Um encontro inesperado com um visitante raro

Cometa interestelar 3I/ATLAS contém moléculas orgânicas complexas, revela missão europeia
© https://x.com/bandera2024/

A sonda JUICE, desenvolvida pela Agência Espacial Europeia, tinha como foco principal estudar as luas de Júpiter. No entanto, aproveitou uma oportunidade única para observar um cometa incomum que atravessava o Sistema Solar.

Esse objeto, identificado como 3I/ATLAS, rapidamente se tornou alvo de interesse por apresentar características que sugerem uma origem fora do nosso sistema planetário.

Os dados coletados não foram analisados imediatamente. Foi necessário um período de meses até que os cientistas pudessem acessar e interpretar todas as informações registradas pelos instrumentos da missão.

O que torna esse cometa tão especial

O principal diferencial desse objeto está em sua composição e comportamento. Diferentemente de cometas comuns, ele apresenta sinais que indicam ter se formado em condições muito distintas das encontradas no Sistema Solar.

Isso faz dele uma espécie de “mensageiro cósmico”, trazendo pistas de regiões distantes da galáxia que dificilmente poderiam ser estudadas de outra forma.

E os resultados iniciais já indicam algo surpreendente.

Compostos que levantam novas perguntas sobre a vida

Um dos achados mais relevantes foi a presença de moléculas orgânicas complexas associadas a elementos como o deutério, uma forma mais pesada do hidrogênio.

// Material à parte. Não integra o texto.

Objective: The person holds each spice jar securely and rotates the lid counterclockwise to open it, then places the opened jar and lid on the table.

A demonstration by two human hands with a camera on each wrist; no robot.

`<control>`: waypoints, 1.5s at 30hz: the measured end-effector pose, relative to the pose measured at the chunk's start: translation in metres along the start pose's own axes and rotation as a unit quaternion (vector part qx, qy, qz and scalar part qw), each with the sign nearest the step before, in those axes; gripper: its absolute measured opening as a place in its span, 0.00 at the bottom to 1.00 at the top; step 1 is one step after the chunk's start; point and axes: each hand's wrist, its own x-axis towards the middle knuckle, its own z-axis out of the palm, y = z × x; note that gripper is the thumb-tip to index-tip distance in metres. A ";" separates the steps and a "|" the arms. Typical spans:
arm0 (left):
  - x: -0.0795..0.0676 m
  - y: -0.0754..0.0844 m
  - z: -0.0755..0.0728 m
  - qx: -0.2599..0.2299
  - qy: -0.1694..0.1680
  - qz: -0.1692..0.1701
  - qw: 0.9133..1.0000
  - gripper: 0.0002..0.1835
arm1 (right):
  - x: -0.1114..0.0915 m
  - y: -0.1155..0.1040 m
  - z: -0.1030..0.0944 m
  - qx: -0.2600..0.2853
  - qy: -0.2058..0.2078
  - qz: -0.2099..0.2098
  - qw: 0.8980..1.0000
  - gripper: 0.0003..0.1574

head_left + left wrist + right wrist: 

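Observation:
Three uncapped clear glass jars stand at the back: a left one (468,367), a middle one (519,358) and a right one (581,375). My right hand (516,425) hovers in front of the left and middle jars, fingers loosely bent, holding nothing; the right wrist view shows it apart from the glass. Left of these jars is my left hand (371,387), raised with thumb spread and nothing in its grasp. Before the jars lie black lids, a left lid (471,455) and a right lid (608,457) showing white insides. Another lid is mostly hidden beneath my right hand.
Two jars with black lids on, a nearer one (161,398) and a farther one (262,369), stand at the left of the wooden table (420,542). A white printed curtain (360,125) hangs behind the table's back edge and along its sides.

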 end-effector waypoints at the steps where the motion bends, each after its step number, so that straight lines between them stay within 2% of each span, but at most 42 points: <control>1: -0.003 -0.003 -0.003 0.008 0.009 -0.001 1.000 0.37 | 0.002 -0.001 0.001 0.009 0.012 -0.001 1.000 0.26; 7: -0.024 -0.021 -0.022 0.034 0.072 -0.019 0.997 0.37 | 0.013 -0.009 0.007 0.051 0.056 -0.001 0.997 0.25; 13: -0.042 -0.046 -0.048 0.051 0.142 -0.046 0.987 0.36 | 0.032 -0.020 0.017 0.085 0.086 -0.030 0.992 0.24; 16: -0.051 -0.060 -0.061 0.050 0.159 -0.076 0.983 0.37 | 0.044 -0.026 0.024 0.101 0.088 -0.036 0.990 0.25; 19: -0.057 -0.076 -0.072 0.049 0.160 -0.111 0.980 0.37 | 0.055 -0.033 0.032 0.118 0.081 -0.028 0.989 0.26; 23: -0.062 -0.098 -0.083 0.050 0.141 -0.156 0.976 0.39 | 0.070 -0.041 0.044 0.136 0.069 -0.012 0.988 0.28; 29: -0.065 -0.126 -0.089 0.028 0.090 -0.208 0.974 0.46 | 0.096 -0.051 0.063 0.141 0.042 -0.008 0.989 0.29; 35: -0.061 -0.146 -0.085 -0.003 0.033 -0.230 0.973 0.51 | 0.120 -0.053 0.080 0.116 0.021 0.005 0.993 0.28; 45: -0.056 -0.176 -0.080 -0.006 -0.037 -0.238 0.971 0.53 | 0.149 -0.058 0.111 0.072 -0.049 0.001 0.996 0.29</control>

Essa combinação sugere que o cometa se originou em ambientes extremamente frios, possivelmente em outro sistema estelar.

A descoberta reacende uma questão fundamental: como os elementos necessários para a vida estão distribuídos pelo universo — e qual o papel desses objetos nesse processo.

Um comportamento que desafia o esperado

Outro ponto que intrigou os cientistas foi a presença de metano em estado estável, mesmo com a aproximação do Sol.

Normalmente, esse tipo de composto se dissipa rapidamente com o aumento da temperatura. No entanto, neste caso, ele permaneceu intacto.

Isso pode indicar que o interior do cometa possui uma estrutura mais densa ou protegida do que o habitual.

Um núcleo diferente de tudo o que já foi visto

As análises também apontam que o núcleo do cometa é mais compacto do que o de outros objetos semelhantes.

Enquanto muitos cometas possuem estruturas frágeis e porosas, este apresenta uma densidade maior, reforçando a hipótese de que ele pode ser um fragmento de um sistema planetário antigo.

Esse tipo de característica oferece pistas importantes sobre processos de formação e evolução em outras regiões do espaço.

Atividade irregular na superfície

As imagens captadas mostram que o cometa libera jatos de gás e poeira de forma desigual.

Esse comportamento indica que o aquecimento não ocorre de maneira uniforme, possivelmente devido a diferenças na composição interna.

Essa irregularidade ajuda os cientistas a entender melhor como esses corpos reagem ao se aproximar de estrelas.

Uma trajetória quase intacta

Outro detalhe importante é que a órbita do cometa sofreu pouca influência gravitacional dos planetas do Sistema Solar.

Isso reforça a ideia de que ele veio de fora e manteve grande parte de suas características originais.

Para os pesquisadores, isso é extremamente valioso, já que permite estudar um objeto praticamente “preservado” desde sua origem.

Um novo capítulo na exploração do universo

Os dados coletados ainda serão analisados por anos, e podem trazer respostas importantes sobre a formação de sistemas planetários.

Além disso, ajudam a compreender como materiais essenciais à vida podem viajar pelo espaço, conectando diferentes regiões da galáxia.

No fim das contas, esse visitante distante pode estar ajudando a responder perguntas que vão muito além do nosso próprio sistema.